Mais «Agoraé est aussi un lieu destiné à créer du lien social, rompre l'isolement et permettre la rencontre entre tous les étudiants», explique Aline de Gaélis. Dans le foyer attenant à la petite épicerie, des activités sportives et culturelles, des permanences psychologiques sont proposées.
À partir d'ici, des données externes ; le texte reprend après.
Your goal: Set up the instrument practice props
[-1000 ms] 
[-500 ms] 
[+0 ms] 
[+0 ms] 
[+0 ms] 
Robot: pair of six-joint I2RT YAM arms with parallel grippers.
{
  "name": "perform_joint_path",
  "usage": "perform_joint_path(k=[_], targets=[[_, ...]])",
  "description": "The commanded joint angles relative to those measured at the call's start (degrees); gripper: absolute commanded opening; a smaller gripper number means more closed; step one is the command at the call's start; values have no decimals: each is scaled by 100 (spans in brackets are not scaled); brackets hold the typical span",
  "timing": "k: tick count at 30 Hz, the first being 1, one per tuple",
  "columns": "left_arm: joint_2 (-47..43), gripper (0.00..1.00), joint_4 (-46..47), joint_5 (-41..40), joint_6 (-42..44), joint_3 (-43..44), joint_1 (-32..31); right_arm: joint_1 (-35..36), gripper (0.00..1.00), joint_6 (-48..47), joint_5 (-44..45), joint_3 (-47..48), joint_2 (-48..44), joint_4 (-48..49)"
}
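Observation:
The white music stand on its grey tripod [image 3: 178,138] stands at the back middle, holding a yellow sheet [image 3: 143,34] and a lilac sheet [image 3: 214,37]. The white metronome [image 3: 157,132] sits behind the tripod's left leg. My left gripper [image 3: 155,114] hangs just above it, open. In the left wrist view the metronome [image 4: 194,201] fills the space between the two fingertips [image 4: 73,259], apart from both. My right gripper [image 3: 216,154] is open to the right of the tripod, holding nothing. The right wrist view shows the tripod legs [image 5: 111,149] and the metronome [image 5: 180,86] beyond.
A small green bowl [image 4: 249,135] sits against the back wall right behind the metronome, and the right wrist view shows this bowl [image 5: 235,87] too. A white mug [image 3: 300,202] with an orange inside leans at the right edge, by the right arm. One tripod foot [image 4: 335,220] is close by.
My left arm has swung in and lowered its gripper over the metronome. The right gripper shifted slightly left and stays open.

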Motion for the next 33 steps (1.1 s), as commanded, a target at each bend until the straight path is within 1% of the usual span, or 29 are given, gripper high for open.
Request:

Pour faire vivre les lieux, quinze étudiants sont mobilisés sur ce projet désormais reconnu d'intérêt général. «Cette reconnaissance va nous permettre de chercher des mécènes», explique Morgan Ravel, président de Gaélis. En 2011-2012, l'équipement et le fonctionnement de l'épicerie ont coûté 80 000 €, financés par les collectivités et Lyon-I. «Nous avons assez pour tenir deux ans et demi. Mais pour pérenniser la structure, il va nous falloir d'autres fonds», ajoute le président, qui table sur un chiffre d'affaires de 40 000 euros cette année.

*Le prénom a été modifié

Des conditions d’accès limitées

Pour pouvoir faire ses courses chez Agoraé, il faut être étudiant à Lyon, justifier de sa situation financière et avoir un budget pour se nourrir compris entre 2 et 7 euros par jour. Des commissions se réunissent régulièrement pour étudier les dossiers d'inscription. L’association peut accompagner jusqu’à 150 jeunes par an.